Work instruction:
Using the records below, quote only the span that opens with the line containing "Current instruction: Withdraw" and closes with the line containing "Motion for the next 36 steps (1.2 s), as", exactly and inclusively.

(Saved data entries)
- Opening Delimiter -

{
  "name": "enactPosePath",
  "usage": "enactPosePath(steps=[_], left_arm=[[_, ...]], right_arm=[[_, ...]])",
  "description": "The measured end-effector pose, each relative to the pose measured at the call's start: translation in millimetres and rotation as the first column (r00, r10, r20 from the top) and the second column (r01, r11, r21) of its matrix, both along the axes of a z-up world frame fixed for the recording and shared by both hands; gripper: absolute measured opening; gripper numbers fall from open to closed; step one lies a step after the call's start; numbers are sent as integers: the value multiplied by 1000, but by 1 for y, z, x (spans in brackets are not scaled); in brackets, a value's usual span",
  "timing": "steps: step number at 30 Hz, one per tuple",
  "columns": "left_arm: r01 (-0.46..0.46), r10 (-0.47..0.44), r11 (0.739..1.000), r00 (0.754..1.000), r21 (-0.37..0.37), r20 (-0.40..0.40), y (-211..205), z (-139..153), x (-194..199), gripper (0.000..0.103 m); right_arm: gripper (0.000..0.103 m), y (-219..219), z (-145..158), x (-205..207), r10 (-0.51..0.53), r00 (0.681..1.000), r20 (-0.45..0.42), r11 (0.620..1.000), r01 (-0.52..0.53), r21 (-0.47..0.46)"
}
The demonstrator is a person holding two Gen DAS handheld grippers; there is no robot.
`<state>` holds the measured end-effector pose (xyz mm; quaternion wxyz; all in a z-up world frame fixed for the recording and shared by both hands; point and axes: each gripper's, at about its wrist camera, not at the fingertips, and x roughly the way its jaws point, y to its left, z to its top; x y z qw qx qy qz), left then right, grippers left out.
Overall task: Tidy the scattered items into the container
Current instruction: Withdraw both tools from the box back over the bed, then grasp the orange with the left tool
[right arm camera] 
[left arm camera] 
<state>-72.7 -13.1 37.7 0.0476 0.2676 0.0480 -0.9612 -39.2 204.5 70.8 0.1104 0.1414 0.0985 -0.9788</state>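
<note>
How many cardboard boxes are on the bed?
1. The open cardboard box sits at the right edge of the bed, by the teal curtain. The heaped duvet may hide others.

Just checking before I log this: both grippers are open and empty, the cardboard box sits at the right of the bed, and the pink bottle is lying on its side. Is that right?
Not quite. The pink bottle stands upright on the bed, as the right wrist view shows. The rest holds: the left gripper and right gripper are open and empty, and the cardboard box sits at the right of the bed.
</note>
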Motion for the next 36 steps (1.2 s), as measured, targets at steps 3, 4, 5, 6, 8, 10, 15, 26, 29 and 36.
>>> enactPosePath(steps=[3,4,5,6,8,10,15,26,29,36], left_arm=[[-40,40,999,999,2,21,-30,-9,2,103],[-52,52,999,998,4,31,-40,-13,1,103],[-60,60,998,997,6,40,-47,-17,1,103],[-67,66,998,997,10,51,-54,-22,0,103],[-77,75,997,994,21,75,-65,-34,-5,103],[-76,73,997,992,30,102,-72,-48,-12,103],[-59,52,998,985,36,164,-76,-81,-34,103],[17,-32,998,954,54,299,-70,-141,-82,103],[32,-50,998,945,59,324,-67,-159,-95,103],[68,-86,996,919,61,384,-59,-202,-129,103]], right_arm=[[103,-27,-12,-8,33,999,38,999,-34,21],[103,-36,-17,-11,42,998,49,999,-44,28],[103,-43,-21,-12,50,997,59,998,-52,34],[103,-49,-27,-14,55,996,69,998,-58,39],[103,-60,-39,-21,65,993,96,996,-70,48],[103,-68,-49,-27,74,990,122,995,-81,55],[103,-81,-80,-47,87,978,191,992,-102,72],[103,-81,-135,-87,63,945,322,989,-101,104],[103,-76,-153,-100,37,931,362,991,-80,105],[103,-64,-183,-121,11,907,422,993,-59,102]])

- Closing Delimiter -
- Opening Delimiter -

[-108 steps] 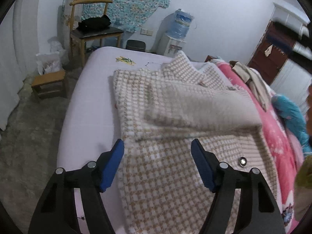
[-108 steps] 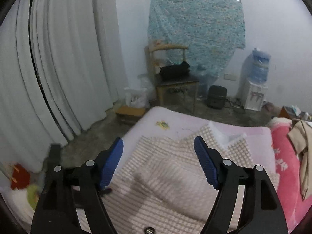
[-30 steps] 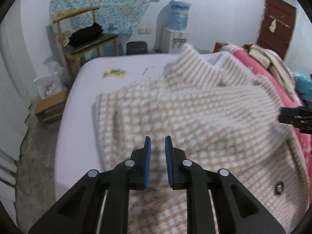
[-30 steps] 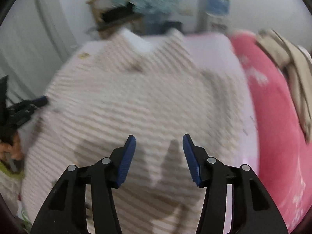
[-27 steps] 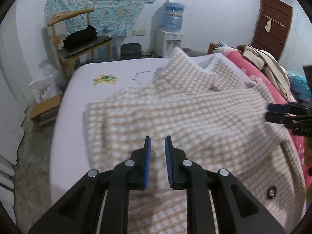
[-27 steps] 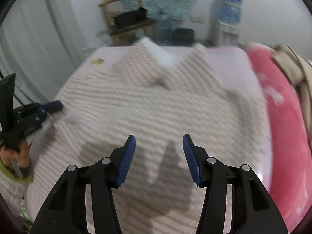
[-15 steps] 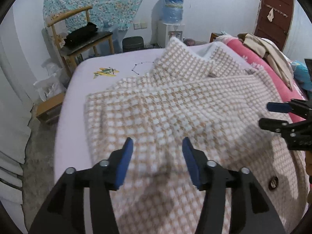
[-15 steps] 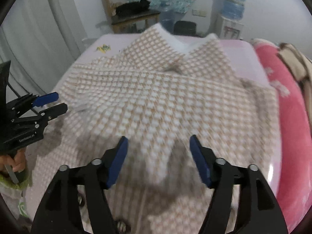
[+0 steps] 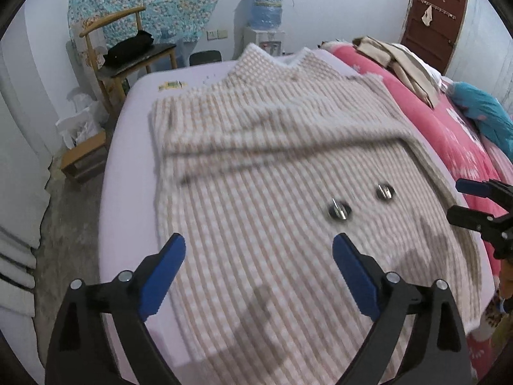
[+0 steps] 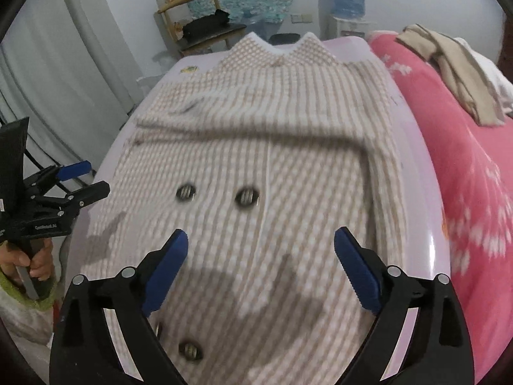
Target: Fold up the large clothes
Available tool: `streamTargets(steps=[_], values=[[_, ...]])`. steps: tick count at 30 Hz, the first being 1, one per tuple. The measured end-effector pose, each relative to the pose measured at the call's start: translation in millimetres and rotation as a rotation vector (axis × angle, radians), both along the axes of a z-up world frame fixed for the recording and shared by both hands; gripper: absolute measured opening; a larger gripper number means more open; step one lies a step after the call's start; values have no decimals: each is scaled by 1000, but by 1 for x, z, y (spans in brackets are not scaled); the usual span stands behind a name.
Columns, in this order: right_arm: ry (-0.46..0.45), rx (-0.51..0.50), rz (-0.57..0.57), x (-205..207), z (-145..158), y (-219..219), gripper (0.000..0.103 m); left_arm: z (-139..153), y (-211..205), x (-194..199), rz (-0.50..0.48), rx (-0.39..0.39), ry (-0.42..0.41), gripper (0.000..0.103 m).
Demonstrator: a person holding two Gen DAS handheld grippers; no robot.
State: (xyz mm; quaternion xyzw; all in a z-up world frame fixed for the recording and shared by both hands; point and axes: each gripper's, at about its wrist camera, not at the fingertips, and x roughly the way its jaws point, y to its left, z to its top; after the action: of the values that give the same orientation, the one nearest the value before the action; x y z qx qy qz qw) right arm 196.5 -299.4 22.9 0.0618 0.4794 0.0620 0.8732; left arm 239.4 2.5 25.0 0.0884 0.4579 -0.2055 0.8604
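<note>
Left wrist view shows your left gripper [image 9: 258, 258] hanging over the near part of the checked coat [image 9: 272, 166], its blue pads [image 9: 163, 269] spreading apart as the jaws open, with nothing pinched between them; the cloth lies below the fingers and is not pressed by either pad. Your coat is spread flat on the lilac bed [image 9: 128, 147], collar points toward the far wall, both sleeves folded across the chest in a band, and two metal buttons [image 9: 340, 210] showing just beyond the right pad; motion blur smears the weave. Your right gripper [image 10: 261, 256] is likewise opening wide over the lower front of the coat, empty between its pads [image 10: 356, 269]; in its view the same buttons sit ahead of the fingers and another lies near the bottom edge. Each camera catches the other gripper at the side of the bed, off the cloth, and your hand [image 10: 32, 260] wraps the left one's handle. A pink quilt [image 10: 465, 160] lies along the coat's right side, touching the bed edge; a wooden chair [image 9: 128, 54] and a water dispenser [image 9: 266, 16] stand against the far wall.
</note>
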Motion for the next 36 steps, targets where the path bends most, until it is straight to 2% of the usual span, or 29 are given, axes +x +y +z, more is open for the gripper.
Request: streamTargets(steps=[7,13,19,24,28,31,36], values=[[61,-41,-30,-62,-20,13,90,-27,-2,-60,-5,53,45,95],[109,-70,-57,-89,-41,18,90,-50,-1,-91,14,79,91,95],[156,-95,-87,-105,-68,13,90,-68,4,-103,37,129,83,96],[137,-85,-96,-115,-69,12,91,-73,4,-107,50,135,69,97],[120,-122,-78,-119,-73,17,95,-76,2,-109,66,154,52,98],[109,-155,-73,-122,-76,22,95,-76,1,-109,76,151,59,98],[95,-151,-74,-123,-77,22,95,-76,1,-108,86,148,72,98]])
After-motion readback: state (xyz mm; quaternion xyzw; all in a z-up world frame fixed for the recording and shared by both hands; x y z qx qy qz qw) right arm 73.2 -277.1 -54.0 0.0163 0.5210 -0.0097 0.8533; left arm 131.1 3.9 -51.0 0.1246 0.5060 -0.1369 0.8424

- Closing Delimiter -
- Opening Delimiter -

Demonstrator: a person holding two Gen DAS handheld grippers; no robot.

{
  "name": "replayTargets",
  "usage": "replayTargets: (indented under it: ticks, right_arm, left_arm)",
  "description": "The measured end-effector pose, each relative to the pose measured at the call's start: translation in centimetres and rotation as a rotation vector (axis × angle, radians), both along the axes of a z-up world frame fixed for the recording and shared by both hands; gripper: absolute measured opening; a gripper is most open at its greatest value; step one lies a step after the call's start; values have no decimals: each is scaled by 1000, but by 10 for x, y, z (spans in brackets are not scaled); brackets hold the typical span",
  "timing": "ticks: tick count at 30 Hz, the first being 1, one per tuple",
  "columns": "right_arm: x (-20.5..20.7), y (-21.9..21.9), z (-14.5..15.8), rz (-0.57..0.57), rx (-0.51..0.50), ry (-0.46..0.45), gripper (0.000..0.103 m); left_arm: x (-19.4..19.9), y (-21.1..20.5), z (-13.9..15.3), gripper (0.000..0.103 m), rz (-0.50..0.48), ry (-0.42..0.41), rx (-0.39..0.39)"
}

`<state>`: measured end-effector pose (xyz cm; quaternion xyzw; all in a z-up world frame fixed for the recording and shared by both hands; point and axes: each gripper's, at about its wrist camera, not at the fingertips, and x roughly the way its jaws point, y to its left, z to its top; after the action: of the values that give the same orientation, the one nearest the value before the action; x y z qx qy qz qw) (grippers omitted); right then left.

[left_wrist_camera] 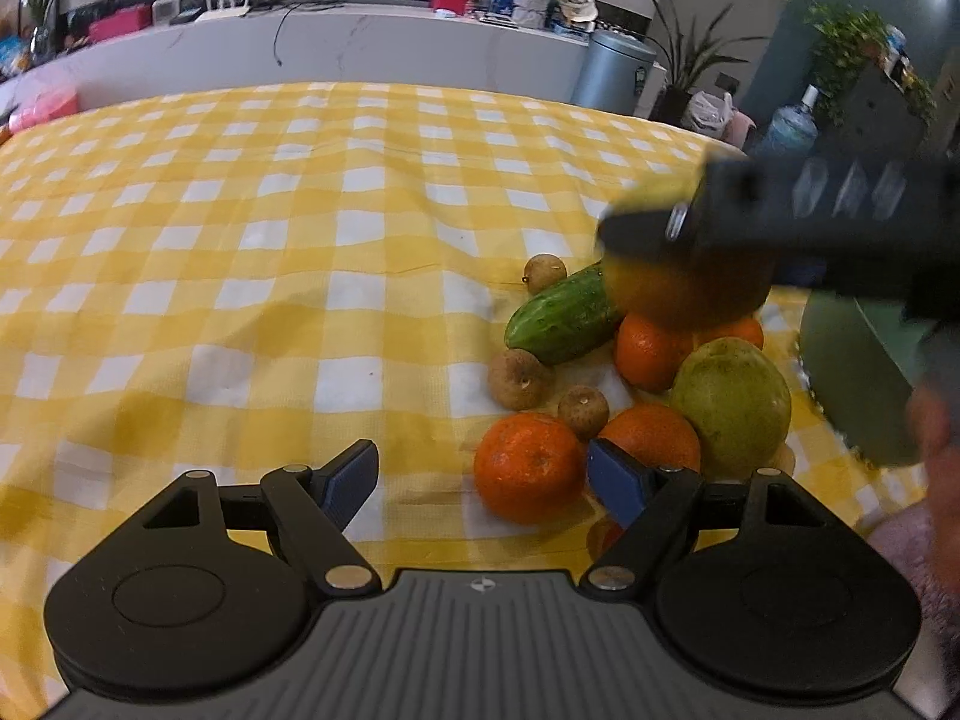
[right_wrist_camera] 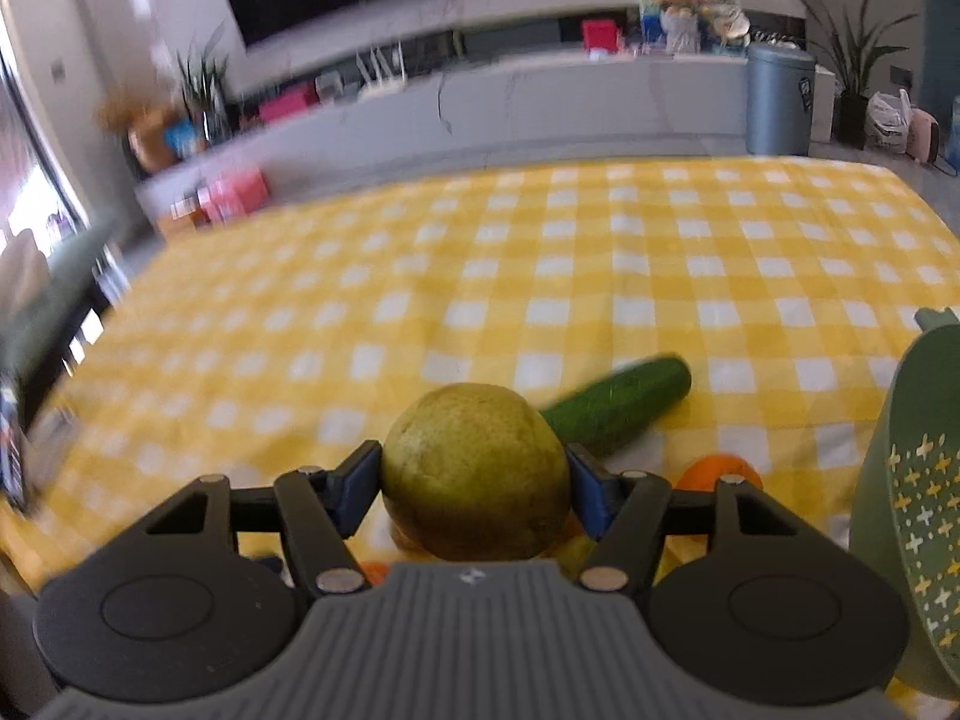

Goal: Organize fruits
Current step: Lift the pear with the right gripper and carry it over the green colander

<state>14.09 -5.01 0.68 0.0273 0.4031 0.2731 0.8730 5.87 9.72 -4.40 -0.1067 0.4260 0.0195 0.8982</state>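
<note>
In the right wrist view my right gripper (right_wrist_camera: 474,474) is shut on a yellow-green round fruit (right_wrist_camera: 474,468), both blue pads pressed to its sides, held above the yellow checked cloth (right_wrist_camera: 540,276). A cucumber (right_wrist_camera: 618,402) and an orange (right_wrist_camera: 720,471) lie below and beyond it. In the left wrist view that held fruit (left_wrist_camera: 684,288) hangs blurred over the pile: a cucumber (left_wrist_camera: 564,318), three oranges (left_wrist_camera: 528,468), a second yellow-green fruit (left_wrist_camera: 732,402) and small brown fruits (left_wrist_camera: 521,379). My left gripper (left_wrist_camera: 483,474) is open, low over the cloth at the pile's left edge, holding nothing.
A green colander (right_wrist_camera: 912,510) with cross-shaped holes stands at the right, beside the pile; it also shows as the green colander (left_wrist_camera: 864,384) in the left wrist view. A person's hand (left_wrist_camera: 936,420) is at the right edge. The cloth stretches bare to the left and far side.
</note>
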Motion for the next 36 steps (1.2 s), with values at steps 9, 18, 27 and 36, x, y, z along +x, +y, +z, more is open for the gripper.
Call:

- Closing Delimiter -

Your solution:
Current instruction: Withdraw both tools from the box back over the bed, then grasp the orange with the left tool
[right arm camera] 
[left arm camera] 
<state>-72.7 -13.1 37.7 0.0476 0.2676 0.0480 -0.9612 -39.2 204.5 70.8 0.1104 0.1414 0.0985 -0.9788</state>
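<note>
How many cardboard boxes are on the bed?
1. The open cardboard box sits at the right edge of the bed, by the teal curtain. The heaped duvet may hide others.

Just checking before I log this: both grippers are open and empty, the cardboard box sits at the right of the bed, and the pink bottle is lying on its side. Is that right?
Not quite. The pink bottle stands upright on the bed, as the right wrist view shows. The rest holds: the left gripper and right gripper are open and empty, and the cardboard box sits at the right of the bed.
</note>
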Motion for the next 36 steps (1.2 s), as measured, targets at steps 3, 4, 5, 6, 8, 10, 15, 26, 29 and 36.

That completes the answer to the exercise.